Input data section start

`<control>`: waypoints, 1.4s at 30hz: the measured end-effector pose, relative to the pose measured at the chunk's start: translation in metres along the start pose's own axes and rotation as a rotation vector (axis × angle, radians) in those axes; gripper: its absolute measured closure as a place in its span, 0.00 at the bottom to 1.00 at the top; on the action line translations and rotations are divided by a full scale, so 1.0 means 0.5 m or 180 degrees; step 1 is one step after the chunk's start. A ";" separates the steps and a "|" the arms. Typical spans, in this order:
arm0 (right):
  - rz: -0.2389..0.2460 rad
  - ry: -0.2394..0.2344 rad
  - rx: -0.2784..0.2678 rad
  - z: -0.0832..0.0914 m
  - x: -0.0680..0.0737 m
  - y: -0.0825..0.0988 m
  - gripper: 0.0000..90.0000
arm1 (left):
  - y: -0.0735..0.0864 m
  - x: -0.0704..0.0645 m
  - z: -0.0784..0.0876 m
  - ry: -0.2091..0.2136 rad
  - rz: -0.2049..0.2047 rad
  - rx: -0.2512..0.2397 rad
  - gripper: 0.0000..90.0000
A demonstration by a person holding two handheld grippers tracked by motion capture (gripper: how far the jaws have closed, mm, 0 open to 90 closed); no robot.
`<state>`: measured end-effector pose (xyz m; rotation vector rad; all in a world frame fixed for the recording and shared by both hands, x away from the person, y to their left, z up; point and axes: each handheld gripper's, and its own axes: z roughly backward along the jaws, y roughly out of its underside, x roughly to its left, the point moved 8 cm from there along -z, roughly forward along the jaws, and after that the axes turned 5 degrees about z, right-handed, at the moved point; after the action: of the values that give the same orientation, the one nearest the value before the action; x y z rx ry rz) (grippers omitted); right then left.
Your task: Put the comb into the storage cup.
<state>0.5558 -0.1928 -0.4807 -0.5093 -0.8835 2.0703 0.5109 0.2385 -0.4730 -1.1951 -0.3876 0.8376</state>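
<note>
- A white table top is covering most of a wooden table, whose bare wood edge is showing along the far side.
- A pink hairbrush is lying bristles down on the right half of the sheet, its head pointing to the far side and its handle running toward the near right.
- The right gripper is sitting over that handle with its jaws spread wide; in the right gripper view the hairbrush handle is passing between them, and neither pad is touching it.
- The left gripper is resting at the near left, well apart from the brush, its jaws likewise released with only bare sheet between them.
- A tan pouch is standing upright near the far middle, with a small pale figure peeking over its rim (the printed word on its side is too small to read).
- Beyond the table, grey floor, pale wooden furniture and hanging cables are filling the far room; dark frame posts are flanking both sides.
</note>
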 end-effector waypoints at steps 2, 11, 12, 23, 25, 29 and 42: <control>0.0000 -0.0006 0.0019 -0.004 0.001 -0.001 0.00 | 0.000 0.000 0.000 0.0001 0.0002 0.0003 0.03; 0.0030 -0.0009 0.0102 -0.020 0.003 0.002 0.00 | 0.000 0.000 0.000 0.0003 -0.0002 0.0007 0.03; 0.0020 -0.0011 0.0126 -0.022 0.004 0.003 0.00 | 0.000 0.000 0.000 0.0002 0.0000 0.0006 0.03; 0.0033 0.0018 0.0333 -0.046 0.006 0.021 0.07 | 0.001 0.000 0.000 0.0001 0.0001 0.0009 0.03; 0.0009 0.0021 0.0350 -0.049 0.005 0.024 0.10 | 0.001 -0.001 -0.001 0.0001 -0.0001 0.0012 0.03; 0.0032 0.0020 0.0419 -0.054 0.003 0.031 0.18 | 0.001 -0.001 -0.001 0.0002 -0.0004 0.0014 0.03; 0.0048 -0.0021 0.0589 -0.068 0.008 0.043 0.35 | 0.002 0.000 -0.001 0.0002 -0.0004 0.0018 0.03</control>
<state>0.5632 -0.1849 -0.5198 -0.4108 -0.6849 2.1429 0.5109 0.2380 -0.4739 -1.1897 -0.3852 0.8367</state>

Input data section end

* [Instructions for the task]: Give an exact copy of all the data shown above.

* [Solved exercise]:
`<control>`: waypoints, 1.4s at 30hz: the measured end-effector pose, relative to the pose measured at the chunk's start: translation in metres along the start pose's own axes and rotation as a rotation vector (axis × angle, radians) in those axes; gripper: its absolute measured closure as a place in its span, 0.00 at the bottom to 1.00 at the top; on the action line translations and rotations are divided by a full scale, so 1.0 means 0.5 m or 180 degrees; step 1 is one step after the chunk's start. A ";" separates the steps and a "|" the arms. Typical spans, in this order:
arm0 (right):
  - rz: -0.2389..0.2460 rad
  - ry: -0.2394..0.2344 rad
  - rx: -0.2784..0.2678 rad
  - z: -0.0832..0.0914 m
  - x: -0.0680..0.0737 m
  - y: -0.0825..0.0988 m
  - gripper: 0.0000..90.0000
arm1 (left):
  - y: -0.0735..0.0864 m
  - x: -0.0704..0.0645 m
  - z: -0.0784..0.0876 m
  - ry: -0.2091..0.2136 rad
  - rz: -0.2049..0.2047 rad
  - rx: -0.2512..0.2397 rad
  - gripper: 0.0000..90.0000
A demonstration by a person holding two handheld grippers tracked by motion capture (gripper: how far the jaws have closed, mm, 0 open to 90 closed); no robot.
`<state>`: measured end-effector pose (xyz m; rotation vector rad; all in a world frame fixed for the recording and shared by both hands, x away from the person, y to their left, z up; point and axes: each handheld gripper's, and its own axes: z roughly backward along the jaws, y roughly out of its underside, x roughly to its left, the point moved 8 cm from there along -z, roughly forward along the jaws, and after that the axes turned 5 degrees about z, right-handed, at the moved point; after the action: of the values that give the same orientation, the one nearest the value before the action; x y z rx ry rz) (grippers omitted); right then left.
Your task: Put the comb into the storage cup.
<state>0.5558 -0.1928 -0.4807 -0.5093 -0.8835 2.0703 0.5109 0.2385 -0.4730 -1.1951 -0.3876 0.8376</state>
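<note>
- A white table top is covering most of a wooden table, whose bare wood edge is showing along the far side.
- A pink hairbrush is lying bristles down on the right half of the sheet, its head pointing to the far side and its handle running toward the near right.
- The right gripper is sitting over that handle with its jaws spread wide; in the right gripper view the hairbrush handle is passing between them, and neither pad is touching it.
- The left gripper is resting at the near left, well apart from the brush, its jaws likewise released with only bare sheet between them.
- A tan pouch is standing upright near the far middle, with a small pale figure peeking over its rim (the printed word on its side is too small to read).
- Beyond the table, grey floor, pale wooden furniture and hanging cables are filling the far room; dark frame posts are flanking both sides.
</note>
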 end-effector waypoints at steps 2, 11, 12, 23, 25, 29 and 42: <control>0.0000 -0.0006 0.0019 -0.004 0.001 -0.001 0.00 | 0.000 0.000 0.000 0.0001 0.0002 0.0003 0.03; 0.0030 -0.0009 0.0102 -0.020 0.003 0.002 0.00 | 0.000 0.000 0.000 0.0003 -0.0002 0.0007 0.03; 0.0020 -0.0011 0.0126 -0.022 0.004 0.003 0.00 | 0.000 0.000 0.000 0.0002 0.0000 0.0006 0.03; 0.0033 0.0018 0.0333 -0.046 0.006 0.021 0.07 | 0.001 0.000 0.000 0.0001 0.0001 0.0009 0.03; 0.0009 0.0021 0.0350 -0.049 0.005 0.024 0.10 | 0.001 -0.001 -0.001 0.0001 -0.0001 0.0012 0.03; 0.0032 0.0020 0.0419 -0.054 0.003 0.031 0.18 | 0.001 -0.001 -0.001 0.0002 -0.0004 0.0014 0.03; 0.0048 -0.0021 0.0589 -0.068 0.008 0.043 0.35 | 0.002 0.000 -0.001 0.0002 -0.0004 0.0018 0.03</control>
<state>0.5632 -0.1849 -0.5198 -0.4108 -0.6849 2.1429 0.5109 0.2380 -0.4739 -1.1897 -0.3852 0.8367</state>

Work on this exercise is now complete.